Containing a Scene of Distress, Which Will Appear Very Extraordinary to Most of Our Readers
- The next day, Tom gives Partridge a fifty-pound note.
- He tells Partridge to break it into smaller bills.
- Partridge thinks Tom must have robbed someone to get it.
- In fact, Lady Bellaston gave it to him.
- She knows that he hasn't got a penny in the world.
- Mrs. Miller invites Tom and Mr. Nightingale to lunch with her family.
- She has just been to visit a cousin of hers, who is having a baby.
- This cousin's second son Tommy is sick in bed next to his mother.
- Her thirteen year-old daughter is having to nurse both her mother and Tommy.

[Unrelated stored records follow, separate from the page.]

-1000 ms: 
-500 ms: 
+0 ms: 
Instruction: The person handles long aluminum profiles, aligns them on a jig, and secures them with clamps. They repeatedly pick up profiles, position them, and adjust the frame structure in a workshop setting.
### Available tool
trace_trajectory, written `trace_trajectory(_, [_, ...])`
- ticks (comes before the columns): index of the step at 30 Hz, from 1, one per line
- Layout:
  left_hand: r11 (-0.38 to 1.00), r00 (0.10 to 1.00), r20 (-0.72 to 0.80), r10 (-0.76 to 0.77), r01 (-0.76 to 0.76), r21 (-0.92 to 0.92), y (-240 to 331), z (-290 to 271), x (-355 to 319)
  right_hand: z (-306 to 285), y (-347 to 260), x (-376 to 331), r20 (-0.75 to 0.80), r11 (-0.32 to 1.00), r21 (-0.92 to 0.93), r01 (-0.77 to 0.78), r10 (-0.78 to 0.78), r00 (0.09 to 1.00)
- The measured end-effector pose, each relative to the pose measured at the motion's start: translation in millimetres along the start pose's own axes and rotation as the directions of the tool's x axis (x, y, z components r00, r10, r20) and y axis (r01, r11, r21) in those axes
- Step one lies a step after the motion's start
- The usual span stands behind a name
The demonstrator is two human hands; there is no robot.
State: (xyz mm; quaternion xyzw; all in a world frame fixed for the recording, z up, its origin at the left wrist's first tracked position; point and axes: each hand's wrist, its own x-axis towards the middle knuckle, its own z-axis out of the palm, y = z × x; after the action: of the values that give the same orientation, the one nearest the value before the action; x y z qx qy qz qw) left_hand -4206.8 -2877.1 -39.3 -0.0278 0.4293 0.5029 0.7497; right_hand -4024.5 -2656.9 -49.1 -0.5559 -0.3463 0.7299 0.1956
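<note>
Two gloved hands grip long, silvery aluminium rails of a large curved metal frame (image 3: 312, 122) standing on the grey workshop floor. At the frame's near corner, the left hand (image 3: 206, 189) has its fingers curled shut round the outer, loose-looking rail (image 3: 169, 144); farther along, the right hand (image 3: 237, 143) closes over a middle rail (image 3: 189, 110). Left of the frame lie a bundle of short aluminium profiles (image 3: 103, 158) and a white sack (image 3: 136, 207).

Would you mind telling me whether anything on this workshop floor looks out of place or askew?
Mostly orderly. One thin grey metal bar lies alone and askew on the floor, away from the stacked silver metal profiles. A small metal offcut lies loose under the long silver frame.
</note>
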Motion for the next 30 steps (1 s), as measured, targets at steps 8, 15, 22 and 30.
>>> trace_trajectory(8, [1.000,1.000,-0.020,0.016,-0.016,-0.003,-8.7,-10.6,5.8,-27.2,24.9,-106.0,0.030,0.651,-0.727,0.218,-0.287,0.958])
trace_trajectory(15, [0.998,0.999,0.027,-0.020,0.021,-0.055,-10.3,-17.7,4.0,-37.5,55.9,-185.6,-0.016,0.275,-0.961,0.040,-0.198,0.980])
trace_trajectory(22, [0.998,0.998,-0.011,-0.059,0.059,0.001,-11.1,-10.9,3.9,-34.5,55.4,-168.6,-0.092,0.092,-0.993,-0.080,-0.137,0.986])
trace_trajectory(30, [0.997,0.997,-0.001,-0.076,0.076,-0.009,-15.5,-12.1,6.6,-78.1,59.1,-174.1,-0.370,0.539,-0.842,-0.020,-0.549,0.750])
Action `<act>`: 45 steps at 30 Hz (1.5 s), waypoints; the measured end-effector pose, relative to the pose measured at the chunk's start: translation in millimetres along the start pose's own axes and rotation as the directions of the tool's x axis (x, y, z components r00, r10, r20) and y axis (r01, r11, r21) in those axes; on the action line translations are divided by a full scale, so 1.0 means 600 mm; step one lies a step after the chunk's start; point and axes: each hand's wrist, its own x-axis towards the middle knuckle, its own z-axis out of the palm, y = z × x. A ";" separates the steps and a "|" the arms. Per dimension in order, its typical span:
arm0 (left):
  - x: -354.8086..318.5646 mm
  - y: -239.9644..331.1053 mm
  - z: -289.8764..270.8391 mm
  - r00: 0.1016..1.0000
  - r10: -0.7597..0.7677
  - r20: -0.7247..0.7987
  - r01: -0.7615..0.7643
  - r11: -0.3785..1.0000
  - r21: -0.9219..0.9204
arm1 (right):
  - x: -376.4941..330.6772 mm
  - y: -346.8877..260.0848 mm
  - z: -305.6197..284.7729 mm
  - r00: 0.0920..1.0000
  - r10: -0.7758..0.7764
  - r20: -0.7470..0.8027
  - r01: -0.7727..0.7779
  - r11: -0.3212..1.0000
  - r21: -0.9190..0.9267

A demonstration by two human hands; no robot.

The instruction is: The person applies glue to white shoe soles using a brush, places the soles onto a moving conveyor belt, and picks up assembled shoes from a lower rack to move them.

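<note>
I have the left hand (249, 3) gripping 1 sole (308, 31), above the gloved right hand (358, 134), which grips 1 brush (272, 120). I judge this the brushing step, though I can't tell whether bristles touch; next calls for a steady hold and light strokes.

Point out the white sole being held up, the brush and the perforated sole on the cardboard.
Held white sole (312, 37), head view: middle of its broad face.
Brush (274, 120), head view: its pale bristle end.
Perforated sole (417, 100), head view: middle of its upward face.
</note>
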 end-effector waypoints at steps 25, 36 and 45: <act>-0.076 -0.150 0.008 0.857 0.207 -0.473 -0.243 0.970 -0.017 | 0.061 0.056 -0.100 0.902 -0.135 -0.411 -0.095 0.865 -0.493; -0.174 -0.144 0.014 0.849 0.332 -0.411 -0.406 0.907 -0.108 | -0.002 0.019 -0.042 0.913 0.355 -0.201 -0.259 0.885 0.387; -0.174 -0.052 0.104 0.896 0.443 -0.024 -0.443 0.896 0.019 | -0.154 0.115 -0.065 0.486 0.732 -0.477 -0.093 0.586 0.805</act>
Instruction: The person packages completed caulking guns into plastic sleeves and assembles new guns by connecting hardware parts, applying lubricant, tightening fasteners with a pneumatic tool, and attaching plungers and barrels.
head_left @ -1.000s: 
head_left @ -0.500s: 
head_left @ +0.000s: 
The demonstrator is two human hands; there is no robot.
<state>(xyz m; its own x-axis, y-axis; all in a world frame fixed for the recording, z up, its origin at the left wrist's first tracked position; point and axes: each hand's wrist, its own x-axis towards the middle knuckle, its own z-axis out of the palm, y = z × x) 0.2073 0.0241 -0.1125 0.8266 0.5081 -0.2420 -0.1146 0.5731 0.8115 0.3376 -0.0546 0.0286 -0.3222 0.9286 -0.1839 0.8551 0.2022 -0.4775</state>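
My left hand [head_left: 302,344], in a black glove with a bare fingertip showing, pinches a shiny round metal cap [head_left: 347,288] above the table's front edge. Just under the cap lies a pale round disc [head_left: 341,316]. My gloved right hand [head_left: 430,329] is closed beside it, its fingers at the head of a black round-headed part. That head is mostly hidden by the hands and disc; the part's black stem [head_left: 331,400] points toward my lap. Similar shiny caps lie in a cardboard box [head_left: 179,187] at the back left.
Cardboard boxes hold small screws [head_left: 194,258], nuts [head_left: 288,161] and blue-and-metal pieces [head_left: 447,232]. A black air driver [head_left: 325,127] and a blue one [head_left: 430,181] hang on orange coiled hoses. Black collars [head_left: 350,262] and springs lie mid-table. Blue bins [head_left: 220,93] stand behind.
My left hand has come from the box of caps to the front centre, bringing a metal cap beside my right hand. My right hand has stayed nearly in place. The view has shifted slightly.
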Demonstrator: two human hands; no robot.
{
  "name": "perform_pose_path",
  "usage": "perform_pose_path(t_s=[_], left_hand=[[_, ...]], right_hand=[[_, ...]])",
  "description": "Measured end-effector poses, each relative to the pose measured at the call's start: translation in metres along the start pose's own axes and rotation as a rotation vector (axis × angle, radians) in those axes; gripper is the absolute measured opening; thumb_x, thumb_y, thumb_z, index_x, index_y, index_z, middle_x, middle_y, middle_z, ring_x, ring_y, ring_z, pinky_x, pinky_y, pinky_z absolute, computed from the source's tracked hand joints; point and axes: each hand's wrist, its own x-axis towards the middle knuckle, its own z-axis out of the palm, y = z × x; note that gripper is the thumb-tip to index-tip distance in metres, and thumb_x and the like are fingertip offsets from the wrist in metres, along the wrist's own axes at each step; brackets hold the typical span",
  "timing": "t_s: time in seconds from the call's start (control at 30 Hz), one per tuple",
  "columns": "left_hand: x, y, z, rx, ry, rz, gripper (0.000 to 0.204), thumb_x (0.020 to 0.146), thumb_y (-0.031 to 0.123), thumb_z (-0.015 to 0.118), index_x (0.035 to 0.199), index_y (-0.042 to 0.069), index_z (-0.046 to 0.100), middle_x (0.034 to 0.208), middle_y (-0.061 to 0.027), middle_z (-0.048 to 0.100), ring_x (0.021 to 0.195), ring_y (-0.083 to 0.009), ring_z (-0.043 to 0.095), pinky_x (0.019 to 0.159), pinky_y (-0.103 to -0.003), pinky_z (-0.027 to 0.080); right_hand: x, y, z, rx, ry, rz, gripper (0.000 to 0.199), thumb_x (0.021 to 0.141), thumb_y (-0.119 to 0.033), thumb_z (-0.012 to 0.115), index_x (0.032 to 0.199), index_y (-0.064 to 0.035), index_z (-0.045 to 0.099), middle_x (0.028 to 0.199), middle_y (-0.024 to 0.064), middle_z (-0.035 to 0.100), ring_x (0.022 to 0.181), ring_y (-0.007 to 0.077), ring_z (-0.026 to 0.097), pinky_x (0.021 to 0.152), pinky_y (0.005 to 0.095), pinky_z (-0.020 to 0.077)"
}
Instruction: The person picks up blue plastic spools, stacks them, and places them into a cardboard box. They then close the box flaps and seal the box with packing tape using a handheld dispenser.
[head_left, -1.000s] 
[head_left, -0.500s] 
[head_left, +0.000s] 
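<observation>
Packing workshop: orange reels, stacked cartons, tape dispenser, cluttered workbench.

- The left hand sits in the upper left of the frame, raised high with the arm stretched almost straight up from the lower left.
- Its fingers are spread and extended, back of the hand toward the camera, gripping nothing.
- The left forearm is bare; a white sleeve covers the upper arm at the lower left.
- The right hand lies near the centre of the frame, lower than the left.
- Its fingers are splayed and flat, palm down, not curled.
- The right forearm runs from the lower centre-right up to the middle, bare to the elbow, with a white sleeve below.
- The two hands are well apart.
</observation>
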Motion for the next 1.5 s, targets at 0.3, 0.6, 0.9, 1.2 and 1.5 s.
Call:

- And her husband is going without food so that his children have something to eat.
- They all love each other dearly, so they are trying to do their best to make one another feel better in the middle of these awful circumstances.
- But they all find it heartbreaking to see the others suffering.
- And worst of all, the poor father of the family is in this position partly because of his good heart.
- He put up the family's possessions as bail for his brother.
- The brother skipped town, so the bailiffs came to take away everything he owned a week before his wife gave birth.
- Tom is so filled with pity for this family that he takes Mrs. Miller aside and gives her that fifty pounds he got from Lady Bellaston.